### EXERCISE GOAL
Repeat the entries exactly but omit the pictures.

Records from a data collection:

--- --- ---

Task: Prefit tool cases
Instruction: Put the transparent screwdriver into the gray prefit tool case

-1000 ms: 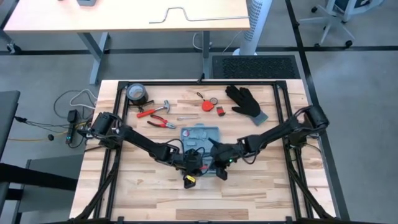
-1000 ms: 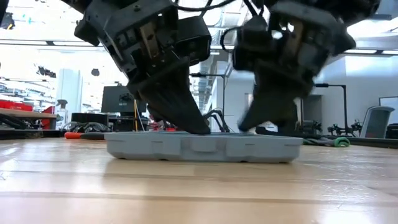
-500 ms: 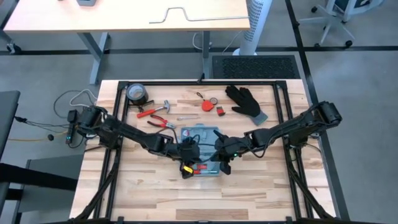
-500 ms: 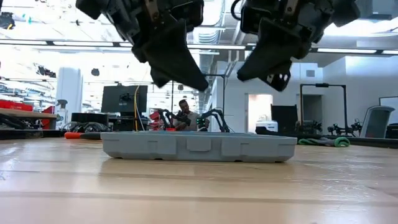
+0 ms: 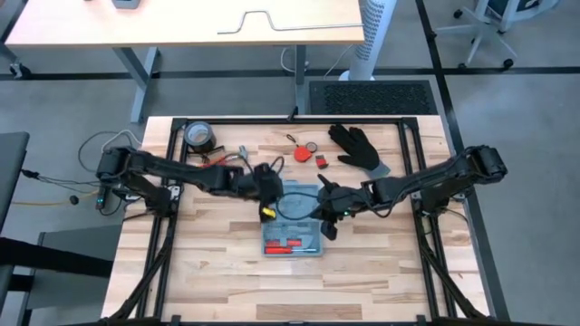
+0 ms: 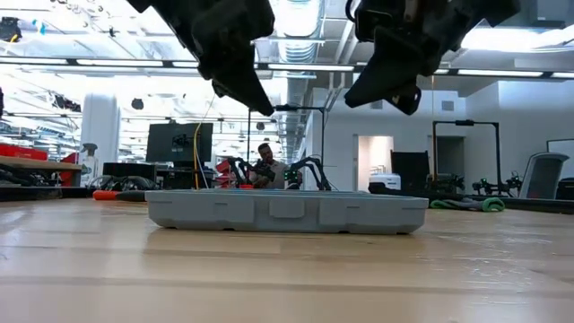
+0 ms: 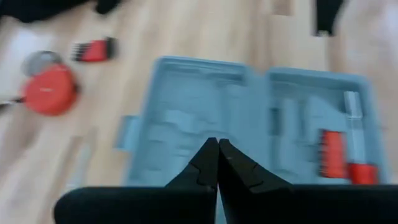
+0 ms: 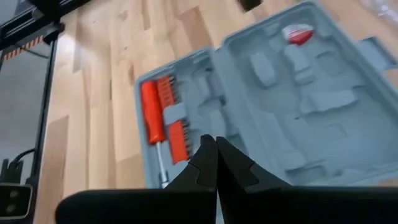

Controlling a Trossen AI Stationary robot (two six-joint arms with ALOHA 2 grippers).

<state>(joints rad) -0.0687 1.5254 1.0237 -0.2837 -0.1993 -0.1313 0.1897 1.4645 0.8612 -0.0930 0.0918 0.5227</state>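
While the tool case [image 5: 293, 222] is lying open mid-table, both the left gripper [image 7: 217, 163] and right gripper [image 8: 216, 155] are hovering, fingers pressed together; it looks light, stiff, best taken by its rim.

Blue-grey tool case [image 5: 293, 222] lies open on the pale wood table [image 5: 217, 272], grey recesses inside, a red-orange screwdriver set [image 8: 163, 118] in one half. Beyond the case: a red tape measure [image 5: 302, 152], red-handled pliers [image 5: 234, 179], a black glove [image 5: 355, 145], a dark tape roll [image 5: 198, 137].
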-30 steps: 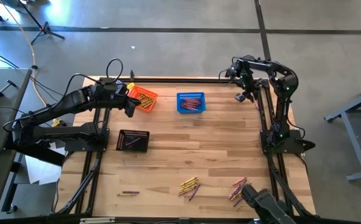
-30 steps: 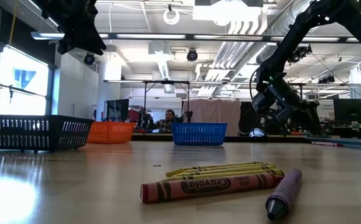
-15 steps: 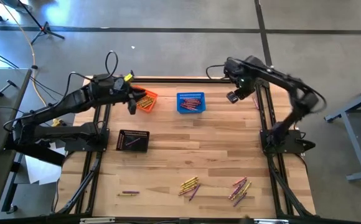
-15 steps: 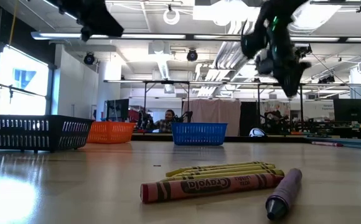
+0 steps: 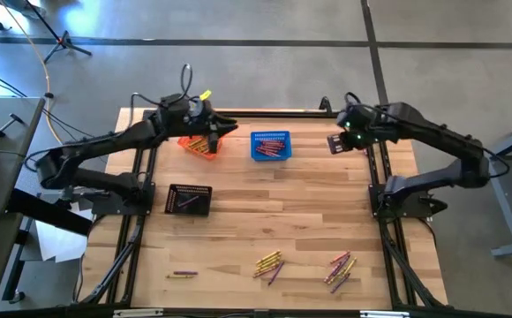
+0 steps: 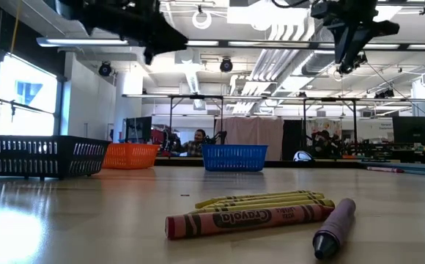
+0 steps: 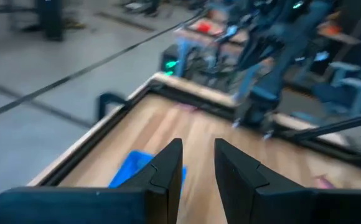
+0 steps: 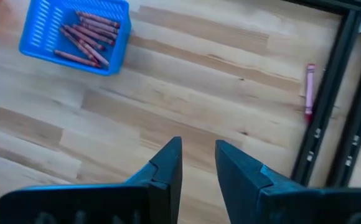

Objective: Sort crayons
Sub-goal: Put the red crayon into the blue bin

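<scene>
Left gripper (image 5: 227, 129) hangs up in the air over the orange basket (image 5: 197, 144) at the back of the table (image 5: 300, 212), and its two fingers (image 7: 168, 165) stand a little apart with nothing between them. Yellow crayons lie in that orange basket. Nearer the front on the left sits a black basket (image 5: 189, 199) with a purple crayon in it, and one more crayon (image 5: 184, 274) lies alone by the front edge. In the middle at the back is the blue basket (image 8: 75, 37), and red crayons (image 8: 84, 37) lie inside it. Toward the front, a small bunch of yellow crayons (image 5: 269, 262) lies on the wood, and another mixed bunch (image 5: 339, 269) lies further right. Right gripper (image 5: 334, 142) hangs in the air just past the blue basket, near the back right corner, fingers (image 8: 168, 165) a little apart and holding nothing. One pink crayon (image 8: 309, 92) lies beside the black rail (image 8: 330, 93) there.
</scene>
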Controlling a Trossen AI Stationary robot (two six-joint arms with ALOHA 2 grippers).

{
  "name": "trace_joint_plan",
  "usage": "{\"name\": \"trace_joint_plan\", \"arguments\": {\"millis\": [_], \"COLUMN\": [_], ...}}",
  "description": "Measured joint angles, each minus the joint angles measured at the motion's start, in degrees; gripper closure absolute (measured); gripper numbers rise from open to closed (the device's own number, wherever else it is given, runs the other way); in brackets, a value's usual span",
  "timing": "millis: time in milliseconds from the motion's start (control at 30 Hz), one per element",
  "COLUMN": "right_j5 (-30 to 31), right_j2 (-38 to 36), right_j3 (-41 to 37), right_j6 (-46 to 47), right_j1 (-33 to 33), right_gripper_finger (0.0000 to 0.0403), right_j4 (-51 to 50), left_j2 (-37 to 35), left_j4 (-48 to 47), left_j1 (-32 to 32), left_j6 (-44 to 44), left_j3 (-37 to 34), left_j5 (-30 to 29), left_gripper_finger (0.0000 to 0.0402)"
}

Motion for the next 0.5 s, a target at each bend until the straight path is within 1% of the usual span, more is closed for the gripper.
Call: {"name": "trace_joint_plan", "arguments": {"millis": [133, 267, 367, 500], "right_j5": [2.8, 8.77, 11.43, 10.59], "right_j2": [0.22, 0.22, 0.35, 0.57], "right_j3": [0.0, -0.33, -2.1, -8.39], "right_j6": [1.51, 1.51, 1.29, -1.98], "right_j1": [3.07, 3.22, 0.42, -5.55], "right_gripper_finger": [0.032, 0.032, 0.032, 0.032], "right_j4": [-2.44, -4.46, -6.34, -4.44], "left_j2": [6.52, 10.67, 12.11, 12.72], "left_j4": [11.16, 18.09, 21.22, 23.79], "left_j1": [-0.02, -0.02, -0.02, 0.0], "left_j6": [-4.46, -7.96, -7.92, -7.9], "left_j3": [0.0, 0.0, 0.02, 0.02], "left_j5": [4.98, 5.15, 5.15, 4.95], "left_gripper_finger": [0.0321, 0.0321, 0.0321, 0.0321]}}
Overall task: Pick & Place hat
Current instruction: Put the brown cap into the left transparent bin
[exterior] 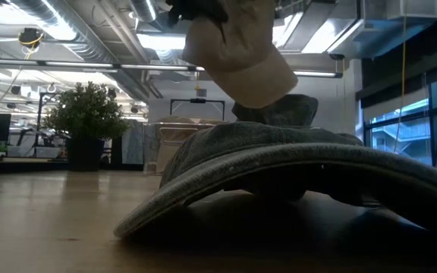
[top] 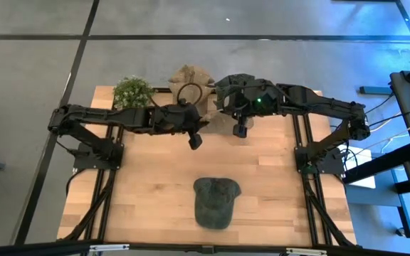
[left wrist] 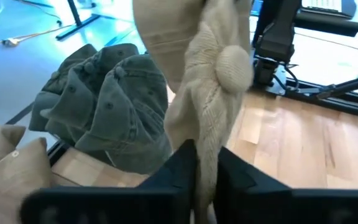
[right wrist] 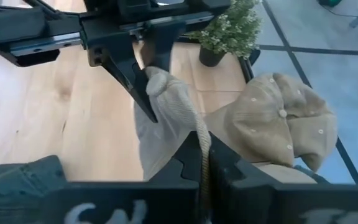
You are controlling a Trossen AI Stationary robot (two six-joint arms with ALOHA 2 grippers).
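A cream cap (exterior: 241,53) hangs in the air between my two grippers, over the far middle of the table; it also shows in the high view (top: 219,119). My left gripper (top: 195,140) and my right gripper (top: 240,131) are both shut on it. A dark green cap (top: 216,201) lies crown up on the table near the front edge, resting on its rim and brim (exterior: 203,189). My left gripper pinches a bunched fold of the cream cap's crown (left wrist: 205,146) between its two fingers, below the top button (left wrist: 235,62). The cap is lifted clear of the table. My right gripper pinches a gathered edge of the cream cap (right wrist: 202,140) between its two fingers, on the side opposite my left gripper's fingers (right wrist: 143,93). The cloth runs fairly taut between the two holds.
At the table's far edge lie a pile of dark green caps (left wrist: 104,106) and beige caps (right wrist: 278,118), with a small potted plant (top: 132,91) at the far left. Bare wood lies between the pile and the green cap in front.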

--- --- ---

### WRITTEN SOLUTION
Task: Prefit tool cases
Instruction: Put the transparent screwdriver into the gray prefit tool case

-1000 ms: 
-1000 ms: 
-500 ms: 
-500 ms: 
+0 ms: 
+0 ms: 
+0 ms: 
+0 ms: 

Controlling a Trossen AI Stationary robot (two six-joint arms with ALOHA 2 grippers).

<state>(joints rad) -0.0687 1.5254 1.0237 -0.2837 -0.1993 -0.1313 0.1897 1.4645 0.8612 -0.0930 0.0918 0.5227</state>
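While the tool case [image 5: 293, 222] is lying open mid-table, both the left gripper [image 7: 217, 163] and right gripper [image 8: 216, 155] are hovering, fingers pressed together; it looks light, stiff, best taken by its rim.

Blue-grey tool case [image 5: 293, 222] lies open on the pale wood table [image 5: 217, 272], grey recesses inside, a red-orange screwdriver set [image 8: 163, 118] in one half. Beyond the case: a red tape measure [image 5: 302, 152], red-handled pliers [image 5: 234, 179], a black glove [image 5: 355, 145], a dark tape roll [image 5: 198, 137].
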-30 steps: 
-30 steps: 
-15 steps: 
-15 steps: 
+0 steps: 
+0 steps: 
+0 steps: 
+0 steps: 

Objective: Sort crayons
Sub-goal: Put the red crayon into the blue bin

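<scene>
Left gripper (image 5: 227, 129) hangs up in the air over the orange basket (image 5: 197, 144) at the back of the table (image 5: 300, 212), and its two fingers (image 7: 168, 165) stand a little apart with nothing between them. Yellow crayons lie in that orange basket. Nearer the front on the left sits a black basket (image 5: 189, 199) with a purple crayon in it, and one more crayon (image 5: 184, 274) lies alone by the front edge. In the middle at the back is the blue basket (image 8: 75, 37), and red crayons (image 8: 84, 37) lie inside it. Toward the front, a small bunch of yellow crayons (image 5: 269, 262) lies on the wood, and another mixed bunch (image 5: 339, 269) lies further right. Right gripper (image 5: 334, 142) hangs in the air just past the blue basket, near the back right corner, fingers (image 8: 168, 165) a little apart and holding nothing. One pink crayon (image 8: 309, 92) lies beside the black rail (image 8: 330, 93) there.
</scene>
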Controlling a Trossen AI Stationary robot (two six-joint arms with ALOHA 2 grippers).

{
  "name": "trace_joint_plan",
  "usage": "{\"name\": \"trace_joint_plan\", \"arguments\": {\"millis\": [_], \"COLUMN\": [_], ...}}",
  "description": "Measured joint angles, each minus the joint angles measured at the motion's start, in degrees; gripper closure absolute (measured); gripper numbers rise from open to closed (the device's own number, wherever else it is given, runs the other way); in brackets, a value's usual span",
  "timing": "millis: time in milliseconds from the motion's start (control at 30 Hz), one per element",
  "COLUMN": "right_j5 (-30 to 31), right_j2 (-38 to 36), right_j3 (-41 to 37), right_j6 (-46 to 47), right_j1 (-33 to 33), right_gripper_finger (0.0000 to 0.0403), right_j4 (-51 to 50), left_j2 (-37 to 35), left_j4 (-48 to 47), left_j1 (-32 to 32), left_j6 (-44 to 44), left_j3 (-37 to 34), left_j5 (-30 to 29), left_gripper_finger (0.0000 to 0.0402)"
}

Motion for the next 0.5 s, a target at each bend until the straight path is within 1% of the usual span, more is closed for the gripper.
Call: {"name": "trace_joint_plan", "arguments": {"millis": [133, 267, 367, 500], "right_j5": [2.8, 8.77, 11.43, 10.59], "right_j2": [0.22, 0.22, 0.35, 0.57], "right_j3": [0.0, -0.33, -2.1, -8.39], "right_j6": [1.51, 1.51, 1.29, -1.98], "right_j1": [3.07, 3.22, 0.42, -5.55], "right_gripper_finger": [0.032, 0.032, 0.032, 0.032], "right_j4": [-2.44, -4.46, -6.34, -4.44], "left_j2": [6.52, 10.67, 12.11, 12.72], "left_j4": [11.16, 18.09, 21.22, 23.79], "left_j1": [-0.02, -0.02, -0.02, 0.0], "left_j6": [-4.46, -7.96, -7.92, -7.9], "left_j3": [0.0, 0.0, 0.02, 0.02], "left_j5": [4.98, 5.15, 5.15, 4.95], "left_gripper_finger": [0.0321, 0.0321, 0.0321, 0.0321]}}
Overall task: Pick & Place hat
Current instruction: Put the brown cap into the left transparent bin
[exterior] 
[top] 
[left wrist] 
[right wrist] 
You are controlling a Trossen AI Stationary robot (two six-joint arms with ALOHA 2 grippers).
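A cream cap (exterior: 241,53) hangs in the air between my two grippers, over the far middle of the table; it also shows in the high view (top: 219,119). My left gripper (top: 195,140) and my right gripper (top: 240,131) are both shut on it. A dark green cap (top: 216,201) lies crown up on the table near the front edge, resting on its rim and brim (exterior: 203,189). My left gripper pinches a bunched fold of the cream cap's crown (left wrist: 205,146) between its two fingers, below the top button (left wrist: 235,62). The cap is lifted clear of the table. My right gripper pinches a gathered edge of the cream cap (right wrist: 202,140) between its two fingers, on the side opposite my left gripper's fingers (right wrist: 143,93). The cloth runs fairly taut between the two holds.
At the table's far edge lie a pile of dark green caps (left wrist: 104,106) and beige caps (right wrist: 278,118), with a small potted plant (top: 132,91) at the far left. Bare wood lies between the pile and the green cap in front.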

No additional output will be generated.